Mayor of Jackson, Mississippi
- In office July 4, 2005 – May 7, 2009
- Preceded by: Harvey Johnson Jr.
- Succeeded by: Leslie B. McLemore (interim)

Personal details
- Born: March 19, 1949 Houston, Texas, U.S.
- Died: May 7, 2009 (aged 60) Jackson, Mississippi, U.S.
- Party: Democratic
- Spouse: Ellen Melton
- Alma mater: Stephen F. Austin State University (BA)

= Frank Melton =

American mayor and broadcaster

Frank Ervin Melton (March 19, 1949 - May 7, 2009) was the mayor of Jackson, Mississippi, United States, from 4 July 2005 until his death on 7 May 2009. Melton, an African American, defeated the city's first black mayor Harvey Johnson, Jr.

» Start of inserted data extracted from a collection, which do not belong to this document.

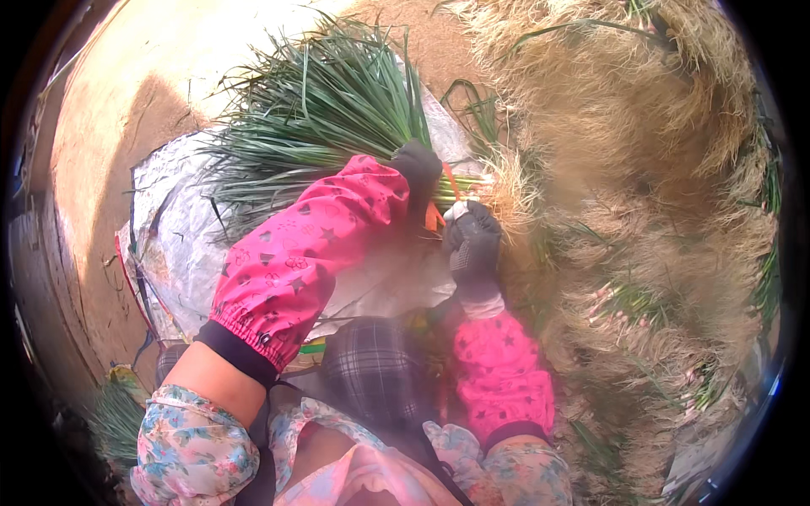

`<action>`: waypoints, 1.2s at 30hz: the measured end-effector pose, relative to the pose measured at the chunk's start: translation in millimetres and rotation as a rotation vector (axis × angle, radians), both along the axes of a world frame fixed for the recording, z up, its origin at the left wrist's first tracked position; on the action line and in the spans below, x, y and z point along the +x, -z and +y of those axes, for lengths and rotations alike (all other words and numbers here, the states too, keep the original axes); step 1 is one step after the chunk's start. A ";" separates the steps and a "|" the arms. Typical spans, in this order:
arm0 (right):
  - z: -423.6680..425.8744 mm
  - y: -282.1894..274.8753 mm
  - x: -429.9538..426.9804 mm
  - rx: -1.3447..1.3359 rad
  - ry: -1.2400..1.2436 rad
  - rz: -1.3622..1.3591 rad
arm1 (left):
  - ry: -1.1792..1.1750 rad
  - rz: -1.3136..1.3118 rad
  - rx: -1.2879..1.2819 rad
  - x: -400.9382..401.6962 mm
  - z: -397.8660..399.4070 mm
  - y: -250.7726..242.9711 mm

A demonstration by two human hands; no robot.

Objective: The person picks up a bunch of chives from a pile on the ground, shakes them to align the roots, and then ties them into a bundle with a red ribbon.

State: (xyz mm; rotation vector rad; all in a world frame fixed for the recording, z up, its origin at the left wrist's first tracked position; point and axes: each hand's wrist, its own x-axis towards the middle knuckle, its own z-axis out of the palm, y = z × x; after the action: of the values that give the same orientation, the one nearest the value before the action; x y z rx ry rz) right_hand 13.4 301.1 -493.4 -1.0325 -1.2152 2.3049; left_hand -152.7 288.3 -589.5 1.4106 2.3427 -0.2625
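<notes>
A large bundle of leafy green allium plants [342, 95], maybe garlic or spring onions, lies with its leaves fanned to the upper left. Its pale stems and dry roots [509, 186] point right. My left hand [417, 174], in a dark grey glove, is closed around the stems where the leaves begin. Just right of it, an orange strip [450, 174] crosses the stems, and a loose part hangs below. Close below the stems, my right hand [471, 237], gloved with a pale thumb tip, pinches the strip. The fingers of my left hand are partly hidden.
A white woven plastic sheet [174, 183] lies under the bundle on brown ground [120, 158]. Heaped plants with long dry roots [633, 126] fill the right side. Some show small bulbs [626, 307]. More green leaves [117, 417] lie at lower left, and my plaid-covered knee [373, 360] is below.
</notes>
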 end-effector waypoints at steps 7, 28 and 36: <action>75.4 -52.5 -58.2 0.217 0.034 0.103 | 0.260 0.207 0.599 47.1 20.7 -29.5; 144.3 93.0 96.0 0.980 -0.086 -0.514 | -0.863 -1.902 1.035 125.8 -49.5 3.8; 19.8 -70.2 97.8 0.759 -1.023 -0.190 | -0.923 -1.627 0.758 108.6 -187.0 -35.3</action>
State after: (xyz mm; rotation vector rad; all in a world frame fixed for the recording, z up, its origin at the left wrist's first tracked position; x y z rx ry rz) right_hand 111.2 320.9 -423.1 -0.3475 -2.8671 1.9149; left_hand -44.2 101.2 -554.1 0.1673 1.2686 1.5034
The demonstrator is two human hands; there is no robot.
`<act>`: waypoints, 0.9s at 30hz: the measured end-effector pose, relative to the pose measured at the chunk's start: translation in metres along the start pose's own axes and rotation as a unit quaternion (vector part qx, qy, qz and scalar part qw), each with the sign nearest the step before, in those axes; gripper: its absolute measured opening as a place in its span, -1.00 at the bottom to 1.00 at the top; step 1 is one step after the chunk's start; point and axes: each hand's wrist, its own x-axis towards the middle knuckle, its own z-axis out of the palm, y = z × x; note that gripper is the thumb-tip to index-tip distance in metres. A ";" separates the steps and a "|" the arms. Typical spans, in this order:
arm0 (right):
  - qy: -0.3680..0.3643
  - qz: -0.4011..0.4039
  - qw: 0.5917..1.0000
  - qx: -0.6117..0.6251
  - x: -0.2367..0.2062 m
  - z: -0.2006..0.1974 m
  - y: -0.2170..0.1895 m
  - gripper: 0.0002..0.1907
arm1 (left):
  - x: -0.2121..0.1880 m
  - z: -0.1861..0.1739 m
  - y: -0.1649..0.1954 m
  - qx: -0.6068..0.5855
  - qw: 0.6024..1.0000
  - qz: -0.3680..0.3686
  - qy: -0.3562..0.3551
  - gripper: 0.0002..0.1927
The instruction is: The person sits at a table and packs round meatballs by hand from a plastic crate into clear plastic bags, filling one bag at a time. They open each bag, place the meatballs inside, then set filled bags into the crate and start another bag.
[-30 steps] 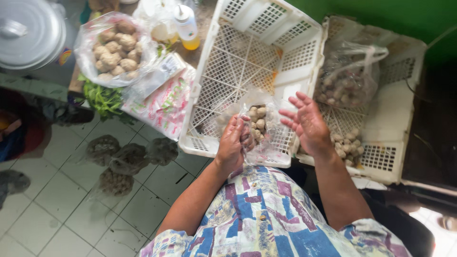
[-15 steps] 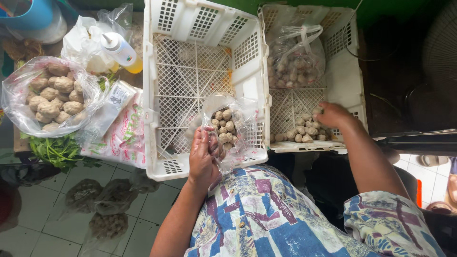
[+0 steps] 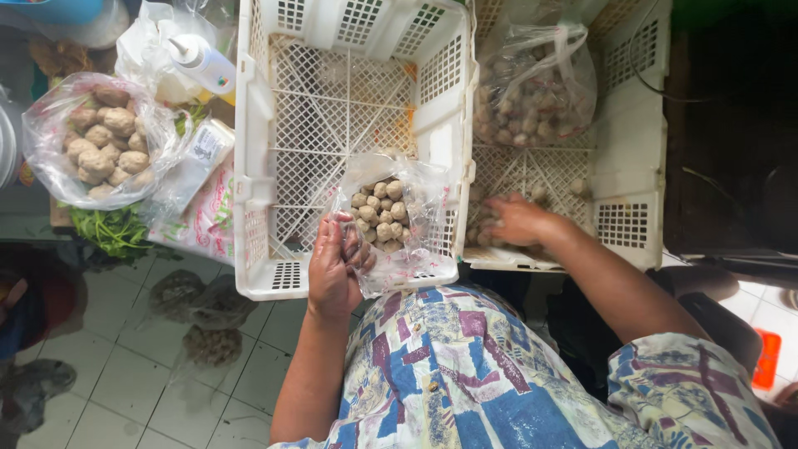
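Meatballs (image 3: 381, 209), seen from the head camera, are sitting in a clear plastic bag (image 3: 397, 218) over the near edge of the left white crate (image 3: 266, 125). At seven o'clock of the bag, the left hand (image 3: 337, 270) is pinching its rim with closed fingers. At three o'clock, the right hand (image 3: 515, 220) is reaching with fingers curled among loose meatballs (image 3: 486, 234) in the right white crate (image 3: 628, 158); whether it is holding any, I cannot tell.

I'm seeing the right hand (image 3: 517, 221) blurring, so its fingertips and the loose balls (image 3: 486, 233) under them are smearing together. The left hand's (image 3: 337, 270) fingers are hiding the near edge of the clear bag (image 3: 391, 218). The top edge is cutting off the white crate (image 3: 258, 125).
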 end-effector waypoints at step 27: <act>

Melton won 63 percent of the vote in the Democratic primary against Johnson, who had served two terms. Melton quickly swept into action to rid Jackson of drug-related crime, improve economic development, and improve city infrastructure. Since Melton became mayor, he touted economic-development projects totaling over $1.6 billion, creating at least 4,500 jobs in the city. Others pointed out that many of those projects were in the works when he started in office. He was embroiled in several controversies during his tenure, including questionable power breaches and criminal misdemeanor activity.

== Early life ==
Melton was born in Houston, Texas on March 19, 1949, to his parents Herbert Melton and Marguerite Haynes-Melton, both of whom were active members of the University Presbyterian Church in Houston. Prior to graduation from high school and following in the grid-iron footsteps of one of his earlier Booker T. Washington Eagles quarterback idols, Eldridge Dickey (Tennessee State Univ., Oakland Raiders), Frank was a popular, studious, and disciplined Quarterback for the Eagles. Melton graduated from Booker T. Washington High School. He moved to Nacogdoches, Texas to earn a BA at Stephen F. Austin State University. In college, he took a position with the Texas Department of Mental Health and Mental Retardation, serving as Director of Recreation at its Lufkin State School.

== Early career ==
He entered broadcasting after graduation, first as a sports anchor for KTRE in Lufkin, Texas and then, in 1977, as general manager of KLTV. He climbed the ranks at KLTV before becoming president of parent company Buford Television, Inc. In 1984, he became chairman and CEO of WLBT in Jackson, Mississippi, in which position he remained until 2002.

Melton served as the head of the Mississippi Bureau of Narcotics for 14 months, appointed by former Mississippi governor Ronnie Musgrove in December 2002. Governor Haley Barbour, who defeated Musgrove in the 2003 gubernatorial election, dismissed Melton and other holdover political appointees when he took office. Melton also served in numerous other fields, including serving as the director of the Governor's Criminal Justice Task Force, after being appointed by former governor Kirk Fordice.

Melton served on the national board of directors for the Broadcast Music Incorporated (BMI), the Liberty Broadcasting board of directors, and the NBC Affiliates board of directors. He served on the Liberty Broadcasting board of directors; the Wave board of directors, the Community Broadcast Group, and the NBC Affiliates board of directors.

== Community work ==
Melton also worked as a member of the board of directors for United Way and the Jackson Chamber of Commerce. He was an instructor at Jackson State University. He gave numerous speeches in the inner-city high schools and city universities.

== As mayor ==
Melton led drug sweeps and drug raids. The city's narcotics unit was reduced and few drug arrests were made. Many citizens were pleased to see him take this hands-on and vocal approach to addressing the city's problems. Yet many city residents, including the NAACP and the ACLU, have disagreed with the mayor's crime-fighting tactics and what they call illegal and unconstitutional actions. He wore a Jackson Police Department badge and carried a gun.

In April 2006, Melton lambasted Hinds County District Attorney Faye Peterson because she would not put his star witness, Christopher Walker, on the stand to testify against Albert "Batman" Donelson, the alleged leader of the Wood Street Players. The district attorney had to drop Walker from the witness list because the defense provided affidavits showing that Walker had long lived with mayor. Melton had given Walker a copy of his credit card, a car, cash and other assistance. The mayor responded that he was offering Walker "witness protection."

Soon after Donelson was acquitted, Melton held a press conference with Walker, during which he accused the county's first black female district attorney of having an affair with a murdered bail bondsman, an allegation that was not substantiated. Within days of that press conference, federal investigators revoked Walker's probation because he had failed nearly a dozen drug tests during the period leading up to the Donelson trial.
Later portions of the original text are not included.